● **Your objective**
Write the data out again, character for character, with no images.
──────── Records
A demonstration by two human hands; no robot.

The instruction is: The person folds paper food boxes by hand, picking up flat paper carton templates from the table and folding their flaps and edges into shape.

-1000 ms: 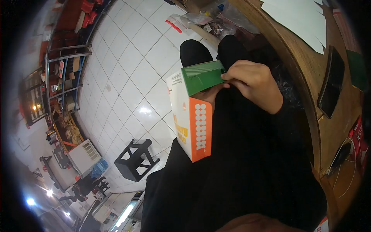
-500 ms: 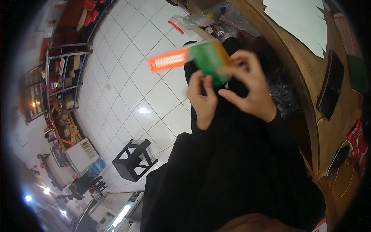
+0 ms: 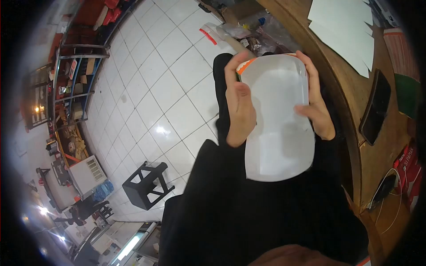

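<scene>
A cardboard food box (image 3: 277, 128), opened out, faces me with its plain white inside. A bit of its printed orange outside shows at the upper left corner. My left hand (image 3: 239, 104) is closed on the left edge, thumb bent at the near side and fingers reaching up round the corner. On the opposite edge, my right hand (image 3: 316, 99) grips the box with its thumb over the white inside and fingers along the outer side. The fingertips behind the cardboard are hidden. The box is above my lap (image 3: 248, 213), which is covered in black cloth.
A wooden table (image 3: 330, 57) curves along the right, bearing white paper sheets (image 3: 344, 33), a dark phone (image 3: 376, 106) and a stack of printed cardboard (image 3: 401, 57). A black stool (image 3: 146, 184) stands on the tiled floor (image 3: 164, 93). Plastic bags (image 3: 266, 37) lie beyond my knees.
The box was side-on and blurred, its green and orange print showing. It has been turned and opened so its white inside faces me. My hands have moved apart to its two edges.
</scene>
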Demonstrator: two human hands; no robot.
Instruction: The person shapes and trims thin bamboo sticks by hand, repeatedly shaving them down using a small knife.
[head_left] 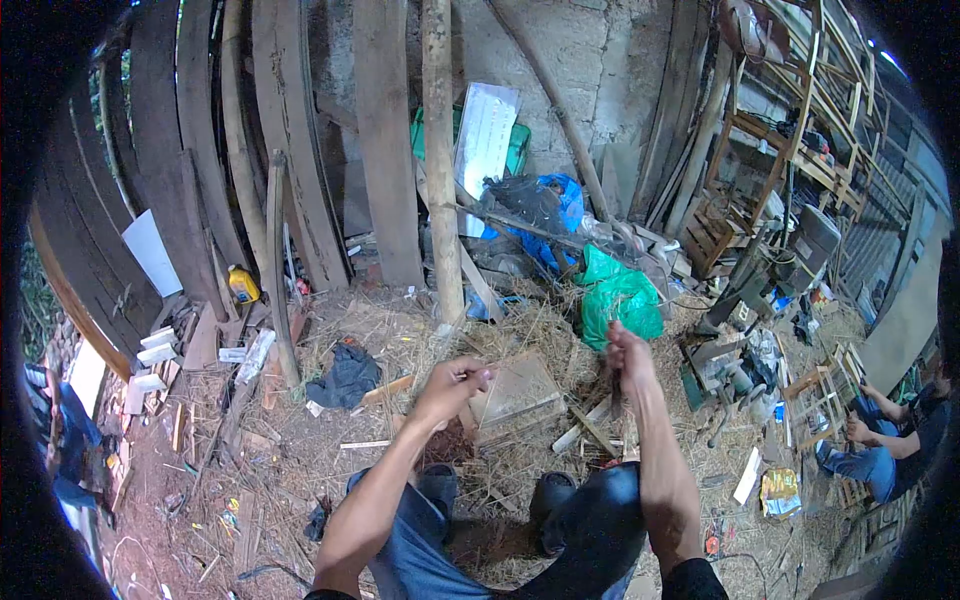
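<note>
My left hand is held out over the ground in front of my knees. Its fingers are curled and pinched together; whatever may be between them is too small to make out. Further right and a little higher, my right hand is closed in a fist. A narrow dark object points down from it, its kind unclear. Beneath and between the hands lies a flat brownish board on straw-covered ground. Just beyond my right hand sits a green plastic bag.
A wooden post stands straight ahead, with tall planks leaning behind it. Dark cloth and a yellow jug lie to the left. At right, a seated person is near a wooden frame; another person is at far left.
</note>
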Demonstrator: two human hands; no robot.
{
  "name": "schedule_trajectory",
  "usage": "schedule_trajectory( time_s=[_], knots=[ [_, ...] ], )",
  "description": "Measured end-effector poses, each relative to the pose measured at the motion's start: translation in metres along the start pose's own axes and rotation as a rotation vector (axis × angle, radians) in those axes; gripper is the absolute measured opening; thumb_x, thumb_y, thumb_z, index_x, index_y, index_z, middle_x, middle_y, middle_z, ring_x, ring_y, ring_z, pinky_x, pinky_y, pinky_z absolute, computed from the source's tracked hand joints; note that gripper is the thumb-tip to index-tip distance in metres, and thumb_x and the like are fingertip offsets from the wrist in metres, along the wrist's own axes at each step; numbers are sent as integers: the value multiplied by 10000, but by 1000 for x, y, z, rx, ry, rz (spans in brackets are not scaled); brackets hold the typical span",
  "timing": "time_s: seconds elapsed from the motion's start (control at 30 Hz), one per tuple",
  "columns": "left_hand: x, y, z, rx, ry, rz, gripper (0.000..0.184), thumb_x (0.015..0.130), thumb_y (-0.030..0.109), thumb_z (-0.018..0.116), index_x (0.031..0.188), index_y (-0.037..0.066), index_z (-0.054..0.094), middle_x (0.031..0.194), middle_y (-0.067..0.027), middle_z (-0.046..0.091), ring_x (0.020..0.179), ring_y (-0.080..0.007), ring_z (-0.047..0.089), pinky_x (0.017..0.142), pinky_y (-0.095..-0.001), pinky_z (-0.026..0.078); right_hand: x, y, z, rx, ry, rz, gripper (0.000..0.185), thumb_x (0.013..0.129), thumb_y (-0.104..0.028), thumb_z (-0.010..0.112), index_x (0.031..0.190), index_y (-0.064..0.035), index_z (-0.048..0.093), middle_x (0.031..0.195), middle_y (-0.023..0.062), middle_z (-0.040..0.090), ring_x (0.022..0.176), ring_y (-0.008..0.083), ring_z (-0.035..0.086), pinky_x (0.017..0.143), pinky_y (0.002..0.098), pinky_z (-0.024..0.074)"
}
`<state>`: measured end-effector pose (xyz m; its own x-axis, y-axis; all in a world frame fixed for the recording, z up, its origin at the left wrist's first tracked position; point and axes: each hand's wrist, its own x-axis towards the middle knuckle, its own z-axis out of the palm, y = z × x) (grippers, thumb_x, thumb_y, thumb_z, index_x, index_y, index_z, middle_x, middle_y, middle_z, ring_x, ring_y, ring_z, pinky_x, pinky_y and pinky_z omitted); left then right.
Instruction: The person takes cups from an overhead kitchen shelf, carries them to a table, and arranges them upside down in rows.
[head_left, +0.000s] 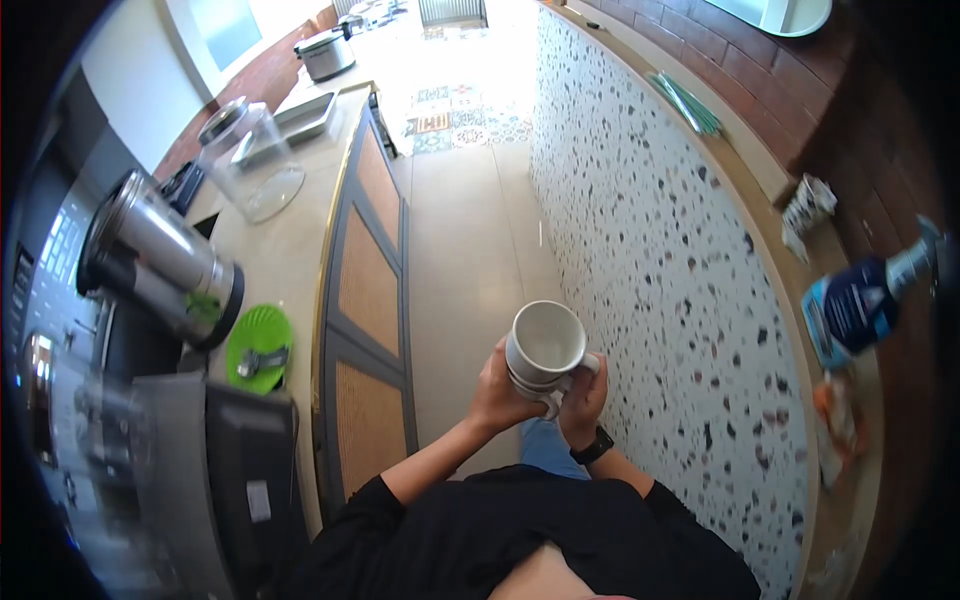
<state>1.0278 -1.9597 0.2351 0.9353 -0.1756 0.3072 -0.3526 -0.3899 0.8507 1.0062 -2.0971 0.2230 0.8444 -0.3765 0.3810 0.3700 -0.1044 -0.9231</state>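
A white mug [548, 338] is held upright in front of my body, its open top facing the camera and nothing visible inside. Below it shows the rim and handle of a second white mug [549, 406], so the two appear stacked. My left hand [497, 394] wraps round the left side of the stack. On the other side, my right hand [584, 402] is closed at the upper mug's handle; its palm side faces the mugs. A dark watch sits on the right wrist. The lower mug is mostly hidden by my fingers and the upper mug.
To the left, a counter [290, 240] carries a steel dispenser [165, 260], a green plate [250, 330] with metal utensils, a clear container [250, 165] and a pot [327, 55]. On the right, a speckled half-wall [660, 250] has a ledge with a blue spray bottle [855, 305].
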Motion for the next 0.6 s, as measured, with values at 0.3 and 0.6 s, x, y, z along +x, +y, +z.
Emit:
schedule_trajectory(
  time_s=[0.3,0.6],
  knots=[
    [251,-88,9,30,-14,-316,950,449,216,883,1222,33,361,1056,-174,614,995,-328,641,837,-407,534,247,103,92,-8,-134,16,353,1007,-349,429,991,-7,517,761,96,615,732,144,609,603,314,472],
    [459,-175,-39,33,200,-392,952,431,169,874,1233,32,379,1070,-159,620,1003,-291,643,838,-391,533,448,195,229,43,-327,47,334,1006,-335,437,987,-12,520,737,80,583,673,114,549,582,292,444]
  ],
)
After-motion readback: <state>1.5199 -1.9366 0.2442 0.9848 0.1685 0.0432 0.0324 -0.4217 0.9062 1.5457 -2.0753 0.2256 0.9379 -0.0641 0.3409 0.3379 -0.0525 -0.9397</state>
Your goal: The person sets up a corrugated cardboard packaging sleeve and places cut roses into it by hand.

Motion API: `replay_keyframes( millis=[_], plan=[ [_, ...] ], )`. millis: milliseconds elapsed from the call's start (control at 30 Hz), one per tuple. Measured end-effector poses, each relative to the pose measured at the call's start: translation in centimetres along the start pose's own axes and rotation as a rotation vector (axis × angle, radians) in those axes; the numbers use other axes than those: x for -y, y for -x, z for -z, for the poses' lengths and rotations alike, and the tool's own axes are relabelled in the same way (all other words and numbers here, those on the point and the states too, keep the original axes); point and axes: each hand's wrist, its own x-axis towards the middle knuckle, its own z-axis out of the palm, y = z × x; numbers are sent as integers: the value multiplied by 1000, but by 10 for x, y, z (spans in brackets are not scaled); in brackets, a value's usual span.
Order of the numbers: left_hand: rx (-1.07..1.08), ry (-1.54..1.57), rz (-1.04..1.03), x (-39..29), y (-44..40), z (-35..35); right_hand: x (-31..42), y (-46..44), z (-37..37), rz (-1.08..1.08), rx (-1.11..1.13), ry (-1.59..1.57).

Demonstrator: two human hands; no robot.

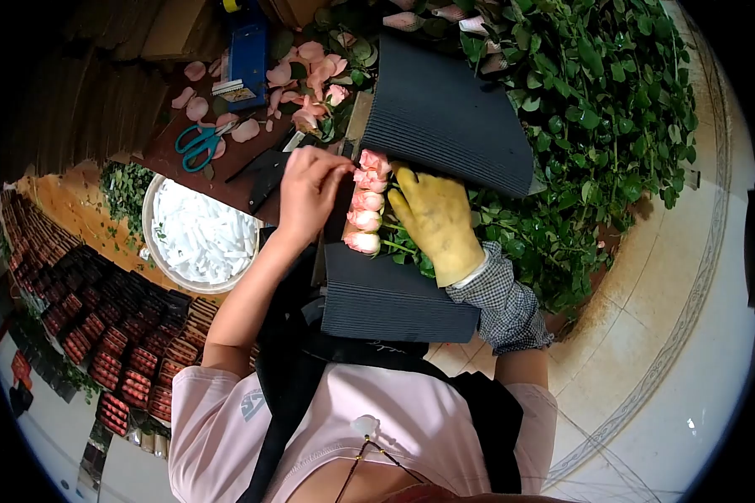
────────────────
● **Result**
A demonstration by two human hands; no robot.

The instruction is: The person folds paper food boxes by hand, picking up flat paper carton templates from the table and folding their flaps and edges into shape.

-1000 ms: 
-500 ms: 
+0 ms: 

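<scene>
A cardboard food box (image 3: 277, 128), opened out, faces me with its plain white inside. A bit of its printed orange outside shows at the upper left corner. My left hand (image 3: 239, 104) is closed on the left edge, thumb bent at the near side and fingers reaching up round the corner. On the opposite edge, my right hand (image 3: 316, 99) grips the box with its thumb over the white inside and fingers along the outer side. The fingertips behind the cardboard are hidden. The box is above my lap (image 3: 248, 213), which is covered in black cloth.
A wooden table (image 3: 330, 57) curves along the right, bearing white paper sheets (image 3: 344, 33), a dark phone (image 3: 376, 106) and a stack of printed cardboard (image 3: 401, 57). A black stool (image 3: 146, 184) stands on the tiled floor (image 3: 164, 93). Plastic bags (image 3: 266, 37) lie beyond my knees.
The box was side-on and blurred, its green and orange print showing. It has been turned and opened so its white inside faces me. My hands have moved apart to its two edges.
</scene>
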Demonstrator: two human hands; no robot.
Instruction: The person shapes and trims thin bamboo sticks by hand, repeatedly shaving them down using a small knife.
[head_left] 
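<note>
My left hand is held out over the ground in front of my knees. Its fingers are curled and pinched together; whatever may be between them is too small to make out. Further right and a little higher, my right hand is closed in a fist. A narrow dark object points down from it, its kind unclear. Beneath and between the hands lies a flat brownish board on straw-covered ground. Just beyond my right hand sits a green plastic bag.
A wooden post stands straight ahead, with tall planks leaning behind it. Dark cloth and a yellow jug lie to the left. At right, a seated person is near a wooden frame; another person is at far left.
</note>
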Demonstrator: two human hands; no robot.
{
  "name": "schedule_trajectory",
  "usage": "schedule_trajectory( time_s=[_], knots=[ [_, ...] ], )",
  "description": "Measured end-effector poses, each relative to the pose measured at the motion's start: translation in metres along the start pose's own axes and rotation as a rotation vector (axis × angle, radians) in those axes; gripper is the absolute measured opening; thumb_x, thumb_y, thumb_z, index_x, index_y, index_z, middle_x, middle_y, middle_z, ring_x, ring_y, ring_z, pinky_x, pinky_y, pinky_z absolute, computed from the source's tracked hand joints; note that gripper is the thumb-tip to index-tip distance in metres, and thumb_x and the like are fingertip offsets from the wrist in metres, along the wrist's own axes at each step; numbers are sent as integers: the value multiplied by 10000, but by 1000 for x, y, z, rx, ry, rz (spans in brackets are not scaled); brackets hold the typical span",
  "timing": "time_s: seconds elapsed from the motion's start (control at 30 Hz), one per tuple",
  "columns": "left_hand: x, y, z, rx, ry, rz, gripper (0.000..0.184), thumb_x (0.015..0.130), thumb_y (-0.030..0.109), thumb_z (-0.018..0.116), index_x (0.031..0.188), index_y (-0.037..0.066), index_z (-0.054..0.094), middle_x (0.031..0.194), middle_y (-0.067..0.027), middle_z (-0.046..0.091), ring_x (0.020..0.179), ring_y (-0.080..0.007), ring_z (-0.047..0.089), pinky_x (0.017..0.142), pinky_y (-0.095..-0.001), pinky_z (-0.026..0.078); right_hand: x, y, z, rx, ry, rz, gripper (0.000..0.185), thumb_x (0.013..0.129), thumb_y (-0.104..0.028), thumb_z (-0.010..0.112), index_x (0.031..0.190), index_y (-0.064..0.035), index_z (-0.048..0.093), middle_x (0.031..0.195), middle_y (-0.023..0.062), middle_z (-0.040..0.090), ring_x (0.022..0.176), ring_y (-0.008..0.083), ring_z (-0.035..0.086), pinky_x (0.017..0.143), pinky_y (0.002..0.098), pinky_z (-0.024..0.074)"
}
`<state>`: measured end-effector pose (xyz m; its own x-axis, y-axis; all in a world frame fixed for the recording, z up, its origin at the left wrist's first tracked position; point and axes: each hand's wrist, its own x-axis towards the middle knuckle, its own z-axis out of the palm, y = z × x) (grippers, thumb_x, thumb_y, thumb_z, index_x, index_y, index_z, middle_x, middle_y, middle_z, ring_x, ring_y, ring_z, pinky_x, pinky_y and pinky_z omitted); left then right.
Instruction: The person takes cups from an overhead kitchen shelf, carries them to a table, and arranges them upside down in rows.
[head_left, +0.000s] 
<state>1.0278 -1.9597 0.2351 0.9353 -0.1756 0.3072 -0.3526 -0.3899 0.8507 1.0062 -2.0971 0.2230 0.8444 -0.3765 0.3810 0.3700 -0.1044 -0.9231</state>
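A white mug [548, 338] is held upright in front of my body, its open top facing the camera and nothing visible inside. Below it shows the rim and handle of a second white mug [549, 406], so the two appear stacked. My left hand [497, 394] wraps round the left side of the stack. On the other side, my right hand [584, 402] is closed at the upper mug's handle; its palm side faces the mugs. A dark watch sits on the right wrist. The lower mug is mostly hidden by my fingers and the upper mug.
To the left, a counter [290, 240] carries a steel dispenser [165, 260], a green plate [250, 330] with metal utensils, a clear container [250, 165] and a pot [327, 55]. On the right, a speckled half-wall [660, 250] has a ledge with a blue spray bottle [855, 305].
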Motion for the next 0.6 s, as measured, with values at 0.3 and 0.6 s, x, y, z along +x, +y, +z.
Emit:
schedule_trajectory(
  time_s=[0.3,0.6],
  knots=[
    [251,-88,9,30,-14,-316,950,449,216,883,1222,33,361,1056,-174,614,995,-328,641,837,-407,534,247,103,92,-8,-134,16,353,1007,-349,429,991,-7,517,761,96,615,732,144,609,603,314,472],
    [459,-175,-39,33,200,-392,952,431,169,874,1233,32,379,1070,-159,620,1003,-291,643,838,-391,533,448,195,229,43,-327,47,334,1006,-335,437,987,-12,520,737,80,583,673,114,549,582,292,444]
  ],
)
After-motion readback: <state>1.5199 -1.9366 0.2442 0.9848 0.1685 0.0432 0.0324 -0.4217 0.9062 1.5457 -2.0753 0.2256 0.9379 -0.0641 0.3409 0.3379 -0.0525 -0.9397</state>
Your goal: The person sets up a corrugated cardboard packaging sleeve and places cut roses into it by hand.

Motion API: `replay_keyframes( millis=[_], plan=[ [_, ...] ], )`. millis: milliseconds elapsed from the call's start (control at 30 Hz), one per tuple. Measured end-effector poses, each relative to the pose measured at the call's start: translation in centimetres along the start pose's own axes and rotation as a rotation vector (axis × angle, radians) in those axes; the numbers use other axes than those: x for -y, y for -x, z for -z, for the poses' lengths and rotations alike, and the tool's own axes are relabelled in the same way (all other words and numbers here, those on the point and the states too, keep the original axes); point and axes: each hand's wrist, its own x-axis towards the middle knuckle, its own z-axis out of the palm, y = z × x; numbers are sent as integers: the value multiplied by 1000, but by 10 for x, y, z (spans in brackets are not scaled); in brackets, a value's usual span.
Order of the numbers: left_hand: rx (-1.07..1.08), ry (-1.54..1.57), rz (-1.04..1.03), x (-39..29), y (-44..40), z (-35..35); right_hand: x (-31..42), y (-46..44), z (-37..37), rz (-1.08..1.08), rx (-1.11..1.13), ry (-1.59..1.57).

Demonstrator: two human hands; no robot.

That brings the answer to completion.